Rimanendo in tema, infatti, il titolo è pieno di Jumpscare visivi e uditivi, che per quanto funzionali a catalizzare la tensione del momento in un climax, talvolta, diventano decisamente ridondanti: interi livelli sono pieni zeppi di queste immagini disturbanti accompagnate da suoni stridenti, a tutto schermo, con la media di uno ogni manciata di secondi.
Da un titolo che gode di un’atmosfera così ricercata, inquietante, visivamente disturbante in tanti frangenti e dotato di una direzione artistica tanto caratteristica e vincente, l’uso di questi escamotage piuttosto banali e in maniera così massiccia è decisamente gratuito, controproducente persino.
Mentre è eccezionale l’intero cast coinvolto, sia nelle voci che nelle performance in live action. Sugli scudi, a titolo meramente simbolico, il ritorno di Matthew Porretta al leggio e mimica e fisicità di Ilkka Villi a dare rispettivamente anima e corpo al tormentato scrittore di The Sudden Stop.
Alti e bassi, invece e infine, per quanto attiene al comparto tecnico. Se il titolo è dotato di un incredibile sistema d’illuminazione, coadiuvato da un’Art Direction che, ci ripetiamo, è creativamente da picco generazionale, durante la nostra prova su PS5 in modalità performance – che ci ha tenuti impegnati per più di 25 ore – abbiamo assistito a cali di Frame Rate più frequenti di quello che avremmo sinceramente desiderato.
In Conclusione…
Alan Wake 2 è un puzzle, un rompicapo, sia per i giocatori che per i critici.

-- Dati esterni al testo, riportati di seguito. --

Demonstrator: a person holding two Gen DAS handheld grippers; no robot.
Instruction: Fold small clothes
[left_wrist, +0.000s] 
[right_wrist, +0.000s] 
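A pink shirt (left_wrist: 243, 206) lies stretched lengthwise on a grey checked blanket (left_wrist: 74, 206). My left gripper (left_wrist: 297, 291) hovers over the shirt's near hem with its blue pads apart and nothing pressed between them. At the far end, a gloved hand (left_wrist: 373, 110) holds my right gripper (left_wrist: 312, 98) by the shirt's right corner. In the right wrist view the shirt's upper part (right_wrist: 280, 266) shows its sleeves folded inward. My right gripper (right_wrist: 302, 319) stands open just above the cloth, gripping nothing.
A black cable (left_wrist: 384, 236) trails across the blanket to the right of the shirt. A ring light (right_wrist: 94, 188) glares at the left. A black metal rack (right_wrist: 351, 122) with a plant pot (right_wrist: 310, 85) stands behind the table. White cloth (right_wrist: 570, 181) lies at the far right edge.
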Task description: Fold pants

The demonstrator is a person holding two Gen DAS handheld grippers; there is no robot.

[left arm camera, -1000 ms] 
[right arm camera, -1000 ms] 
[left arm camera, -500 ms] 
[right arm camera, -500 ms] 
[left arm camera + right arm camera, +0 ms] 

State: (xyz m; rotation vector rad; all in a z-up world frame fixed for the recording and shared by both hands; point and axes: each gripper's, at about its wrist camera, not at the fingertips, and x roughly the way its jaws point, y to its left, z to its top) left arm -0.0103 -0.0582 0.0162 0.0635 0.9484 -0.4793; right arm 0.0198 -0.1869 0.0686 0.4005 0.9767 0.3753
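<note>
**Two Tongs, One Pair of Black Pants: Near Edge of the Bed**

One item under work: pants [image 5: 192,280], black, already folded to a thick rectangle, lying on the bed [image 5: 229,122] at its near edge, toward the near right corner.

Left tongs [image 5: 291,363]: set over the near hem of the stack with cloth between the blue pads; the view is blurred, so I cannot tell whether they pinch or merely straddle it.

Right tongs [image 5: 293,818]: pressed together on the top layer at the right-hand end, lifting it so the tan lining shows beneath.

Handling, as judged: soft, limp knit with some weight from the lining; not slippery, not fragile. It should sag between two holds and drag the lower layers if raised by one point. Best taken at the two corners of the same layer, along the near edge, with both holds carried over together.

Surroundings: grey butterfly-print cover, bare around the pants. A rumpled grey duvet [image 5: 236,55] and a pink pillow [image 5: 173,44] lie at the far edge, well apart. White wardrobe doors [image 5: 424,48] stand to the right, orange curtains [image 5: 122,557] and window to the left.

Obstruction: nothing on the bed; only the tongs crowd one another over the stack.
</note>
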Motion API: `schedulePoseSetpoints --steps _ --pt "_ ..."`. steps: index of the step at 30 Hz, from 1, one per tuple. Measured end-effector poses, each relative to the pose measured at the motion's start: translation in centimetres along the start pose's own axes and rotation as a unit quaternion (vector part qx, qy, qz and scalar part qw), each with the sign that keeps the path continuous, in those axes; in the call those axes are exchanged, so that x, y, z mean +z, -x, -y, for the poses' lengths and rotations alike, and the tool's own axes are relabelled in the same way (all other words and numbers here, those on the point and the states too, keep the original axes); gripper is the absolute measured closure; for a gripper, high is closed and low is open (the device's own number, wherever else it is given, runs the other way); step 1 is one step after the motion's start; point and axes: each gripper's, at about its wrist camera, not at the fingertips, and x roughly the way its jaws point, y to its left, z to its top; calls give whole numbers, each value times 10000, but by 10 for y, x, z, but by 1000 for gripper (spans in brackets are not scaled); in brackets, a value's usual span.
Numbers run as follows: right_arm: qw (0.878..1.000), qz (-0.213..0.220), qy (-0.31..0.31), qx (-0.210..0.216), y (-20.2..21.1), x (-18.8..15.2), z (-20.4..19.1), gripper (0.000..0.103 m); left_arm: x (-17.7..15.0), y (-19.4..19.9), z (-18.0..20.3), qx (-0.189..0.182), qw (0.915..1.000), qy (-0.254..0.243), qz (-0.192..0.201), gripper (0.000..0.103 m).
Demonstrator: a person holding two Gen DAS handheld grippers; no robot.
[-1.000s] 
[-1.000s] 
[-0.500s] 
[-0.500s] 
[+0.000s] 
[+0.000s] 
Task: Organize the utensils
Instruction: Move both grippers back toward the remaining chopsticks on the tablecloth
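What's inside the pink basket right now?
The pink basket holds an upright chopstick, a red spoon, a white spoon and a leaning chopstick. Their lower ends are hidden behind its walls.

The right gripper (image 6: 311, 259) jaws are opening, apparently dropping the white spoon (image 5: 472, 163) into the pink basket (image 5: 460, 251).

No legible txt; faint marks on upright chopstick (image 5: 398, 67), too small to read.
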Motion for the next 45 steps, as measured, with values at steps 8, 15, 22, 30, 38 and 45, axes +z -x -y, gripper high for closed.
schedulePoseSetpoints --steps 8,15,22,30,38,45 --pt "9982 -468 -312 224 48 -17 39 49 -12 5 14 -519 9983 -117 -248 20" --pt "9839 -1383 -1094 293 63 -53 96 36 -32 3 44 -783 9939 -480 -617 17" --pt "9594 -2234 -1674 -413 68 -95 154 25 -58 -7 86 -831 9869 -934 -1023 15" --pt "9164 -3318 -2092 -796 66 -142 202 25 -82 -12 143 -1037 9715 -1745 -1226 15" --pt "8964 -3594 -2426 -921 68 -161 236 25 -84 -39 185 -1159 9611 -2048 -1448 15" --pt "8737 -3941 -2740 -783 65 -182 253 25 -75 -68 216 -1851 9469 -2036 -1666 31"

Si tratta di un titolo che si sottrae costantemente ad un genere e ad uno schema predefiniti. Sbalordisce lo spettatore con un Colpo di Teatro e lo trasporta in una storia nella storia dove nulla è ciò che sembra.
Vive della sua arte proprio come Alan Wake, insomma. Sempre come lui, purtroppo, sembra lanciare velati ammiccamenti all’odiato/amato luogo oscuro dal quale lo scrittore vuole irrimediabilmente uscire, ma a cui rimane indissolubilmente legato.
Nonostante qualche sbavatura tecnica, nel combattimento e nell’abuso talvolta smodato dei Jumpscare, proprio non ci sentiamo di penalizzare un’opera così pregna di sostanza e significati.
Dopotutto, in questo caleidoscopio oscuro, l’imperfezione diventa forse la più sincera delle espressioni. Magari non ce ne rendiamo conto, oppure ce ne siamo dimenticati. Alan Wake ce lo ricorda: fraintendere è un dono che non è concesso a tutti. Così come vedere un lago dove, in realtà, c’è un oceano.